Exercise directions | Within the listing below, how many lines hold "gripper"? Reply with that number and no other text.

= Beginning of Section =

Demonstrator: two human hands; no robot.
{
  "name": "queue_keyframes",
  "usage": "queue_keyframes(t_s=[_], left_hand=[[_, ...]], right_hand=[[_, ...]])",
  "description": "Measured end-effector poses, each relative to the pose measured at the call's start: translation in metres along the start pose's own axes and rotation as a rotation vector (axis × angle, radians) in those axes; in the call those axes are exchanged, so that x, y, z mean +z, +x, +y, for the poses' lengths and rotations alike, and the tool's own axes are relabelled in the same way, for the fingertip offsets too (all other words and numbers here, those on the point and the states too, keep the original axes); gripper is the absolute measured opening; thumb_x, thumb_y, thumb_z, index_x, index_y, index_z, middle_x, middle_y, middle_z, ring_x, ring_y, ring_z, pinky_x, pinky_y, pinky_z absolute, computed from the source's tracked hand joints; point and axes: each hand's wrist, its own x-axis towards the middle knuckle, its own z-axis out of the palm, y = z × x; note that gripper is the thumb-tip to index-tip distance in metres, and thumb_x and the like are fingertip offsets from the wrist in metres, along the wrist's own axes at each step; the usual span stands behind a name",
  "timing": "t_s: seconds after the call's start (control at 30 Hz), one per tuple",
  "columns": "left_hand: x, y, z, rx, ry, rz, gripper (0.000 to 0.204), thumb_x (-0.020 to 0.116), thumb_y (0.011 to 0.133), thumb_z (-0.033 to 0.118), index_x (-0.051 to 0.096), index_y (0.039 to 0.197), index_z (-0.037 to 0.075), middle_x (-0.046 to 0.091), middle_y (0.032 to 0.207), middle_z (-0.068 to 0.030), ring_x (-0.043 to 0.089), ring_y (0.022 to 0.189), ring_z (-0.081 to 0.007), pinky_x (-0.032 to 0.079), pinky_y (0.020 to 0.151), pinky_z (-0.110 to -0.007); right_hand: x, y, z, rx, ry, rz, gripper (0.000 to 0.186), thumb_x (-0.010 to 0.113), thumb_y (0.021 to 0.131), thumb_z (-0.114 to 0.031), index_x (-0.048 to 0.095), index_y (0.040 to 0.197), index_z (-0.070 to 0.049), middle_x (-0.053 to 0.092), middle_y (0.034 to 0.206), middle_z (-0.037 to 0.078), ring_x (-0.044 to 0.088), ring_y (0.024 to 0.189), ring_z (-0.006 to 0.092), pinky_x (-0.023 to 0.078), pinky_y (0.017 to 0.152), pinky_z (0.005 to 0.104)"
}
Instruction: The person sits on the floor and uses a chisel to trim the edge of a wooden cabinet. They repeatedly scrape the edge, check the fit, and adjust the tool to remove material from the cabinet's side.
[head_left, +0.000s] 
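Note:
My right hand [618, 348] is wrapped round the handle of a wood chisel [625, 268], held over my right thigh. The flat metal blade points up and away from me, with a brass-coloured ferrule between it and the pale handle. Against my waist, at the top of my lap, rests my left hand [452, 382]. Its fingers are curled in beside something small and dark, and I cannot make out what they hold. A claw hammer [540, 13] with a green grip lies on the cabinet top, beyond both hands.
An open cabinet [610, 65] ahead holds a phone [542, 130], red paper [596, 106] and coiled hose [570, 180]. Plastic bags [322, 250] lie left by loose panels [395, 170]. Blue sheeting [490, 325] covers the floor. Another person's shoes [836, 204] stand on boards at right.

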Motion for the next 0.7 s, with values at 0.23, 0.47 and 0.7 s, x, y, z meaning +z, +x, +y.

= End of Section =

Reply | 2